Sex Dev. 2019;13(1):35-40. doi: 10.1159/000496819. Epub 2019 Feb 9.
Müllerian anomalies comprise the Mayer-Rokitansky-Küster-Hauser syndrome as well as fusion defects of the müllerian ducts. Recurrent micro-aberrations like deletions in 16p11.2 encompassing TBX6 were found to be causative in these patients. TBX6 encodes a transcription factor which plays a role in paraxial mesoderm differentiation/specification. In previous studies, we and other groups found possibly pathogenic variants in TBX6 in patients with müllerian anomalies. Since we suggested TBX6 as a strong candidate, we performed sequential analysis of the TBX6 gene in additional 125 patients with müllerian anomalies, and 2 possibly pathogenic missense variants and 1 nonsense substitution in TBX6 in 4/125 patients were found. The missense variant c.484G>A, which we have described in a previous study, was reidentified but with no higher frequency as in our controls. We detected 3 possibly pathogenic variants in TBX6 and could show that the variant c.484G>A is not causative for disorders of the müllerian ducts in the non-Finnish European population. In summary, we present increasing evidence for association of variants in TBX6 with malformations of the müllerian ducts.

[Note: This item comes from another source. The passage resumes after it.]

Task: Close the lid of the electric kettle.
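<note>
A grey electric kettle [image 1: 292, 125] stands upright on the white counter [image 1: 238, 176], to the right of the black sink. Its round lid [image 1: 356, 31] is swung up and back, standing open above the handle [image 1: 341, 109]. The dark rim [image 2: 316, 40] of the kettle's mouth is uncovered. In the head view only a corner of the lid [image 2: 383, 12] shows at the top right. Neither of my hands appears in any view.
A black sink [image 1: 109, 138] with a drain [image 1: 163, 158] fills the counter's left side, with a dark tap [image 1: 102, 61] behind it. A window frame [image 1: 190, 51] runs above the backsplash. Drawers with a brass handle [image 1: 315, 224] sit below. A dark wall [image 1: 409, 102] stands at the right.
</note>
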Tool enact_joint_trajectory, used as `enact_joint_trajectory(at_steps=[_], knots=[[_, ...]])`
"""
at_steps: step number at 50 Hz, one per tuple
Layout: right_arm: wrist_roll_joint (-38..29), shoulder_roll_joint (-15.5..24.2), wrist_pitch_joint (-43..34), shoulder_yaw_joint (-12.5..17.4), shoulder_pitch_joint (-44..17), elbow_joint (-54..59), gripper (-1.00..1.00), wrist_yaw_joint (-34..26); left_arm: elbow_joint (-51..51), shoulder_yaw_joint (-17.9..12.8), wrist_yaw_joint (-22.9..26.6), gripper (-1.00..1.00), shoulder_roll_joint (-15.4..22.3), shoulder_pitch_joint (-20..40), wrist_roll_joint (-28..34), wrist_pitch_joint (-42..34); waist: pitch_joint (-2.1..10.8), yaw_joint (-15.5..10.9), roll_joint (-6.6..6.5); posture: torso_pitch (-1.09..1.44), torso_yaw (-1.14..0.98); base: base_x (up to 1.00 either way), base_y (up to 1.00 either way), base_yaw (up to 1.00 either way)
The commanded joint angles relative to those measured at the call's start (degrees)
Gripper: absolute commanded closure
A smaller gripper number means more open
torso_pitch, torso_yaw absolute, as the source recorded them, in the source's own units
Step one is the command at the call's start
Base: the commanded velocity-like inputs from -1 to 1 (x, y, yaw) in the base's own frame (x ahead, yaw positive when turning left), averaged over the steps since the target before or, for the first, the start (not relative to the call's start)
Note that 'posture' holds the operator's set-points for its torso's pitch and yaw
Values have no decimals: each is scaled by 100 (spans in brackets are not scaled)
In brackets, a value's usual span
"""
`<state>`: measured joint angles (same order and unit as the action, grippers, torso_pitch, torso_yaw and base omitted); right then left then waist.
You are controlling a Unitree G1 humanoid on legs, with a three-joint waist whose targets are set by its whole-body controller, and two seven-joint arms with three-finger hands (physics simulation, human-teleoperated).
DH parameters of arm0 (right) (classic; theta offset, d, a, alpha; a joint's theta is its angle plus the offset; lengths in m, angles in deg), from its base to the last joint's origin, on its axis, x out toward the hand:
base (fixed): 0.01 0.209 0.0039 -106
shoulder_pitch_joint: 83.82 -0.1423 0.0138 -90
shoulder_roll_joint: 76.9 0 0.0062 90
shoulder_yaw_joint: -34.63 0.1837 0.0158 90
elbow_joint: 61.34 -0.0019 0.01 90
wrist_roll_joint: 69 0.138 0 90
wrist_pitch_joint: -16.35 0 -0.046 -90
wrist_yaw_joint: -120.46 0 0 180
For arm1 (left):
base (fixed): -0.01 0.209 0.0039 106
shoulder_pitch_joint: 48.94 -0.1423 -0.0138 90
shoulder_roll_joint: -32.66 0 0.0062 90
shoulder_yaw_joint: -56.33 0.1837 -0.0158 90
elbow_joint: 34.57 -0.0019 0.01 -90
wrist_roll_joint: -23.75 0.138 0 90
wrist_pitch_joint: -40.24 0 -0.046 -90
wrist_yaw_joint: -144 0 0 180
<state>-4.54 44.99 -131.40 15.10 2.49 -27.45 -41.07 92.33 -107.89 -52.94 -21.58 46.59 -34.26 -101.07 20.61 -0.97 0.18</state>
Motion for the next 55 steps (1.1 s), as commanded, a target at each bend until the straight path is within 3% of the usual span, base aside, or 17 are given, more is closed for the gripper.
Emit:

米勒管畸形包括 Mayer-Rokitansky-Küster-Hauser 综合征以及米勒管融合缺陷。在这些患者中,发现了反复出现的微缺失,如 16p11.2 缺失,其中包含 TBX6。TBX6 编码一种转录因子,在轴旁中胚层分化/特化中发挥作用。在之前的研究中,我们和其他研究小组在患有米勒管畸形的患者中发现了 TBX6 中可能致病的变异。由于我们将 TBX6 作为一个强有力的候选基因,我们在另外 125 名米勒管畸形患者中对 TBX6 基因进行了连续分析,在 4/125 名患者中发现了 TBX6 中的 2 个可能致病的错义变异和 1 个无义替换。我们在之前的研究中描述过的错义变异 c.484G>A 再次被识别,但在我们的对照组中没有更高的频率。我们在 TBX6 中检测到 3 个可能致病的变异,并证明变体 c.484G>A 不会导致非芬兰裔欧洲人群中米勒管的发育障碍。总之,我们提供了越来越多的证据表明 TBX6 中的变异与米勒管畸形有关。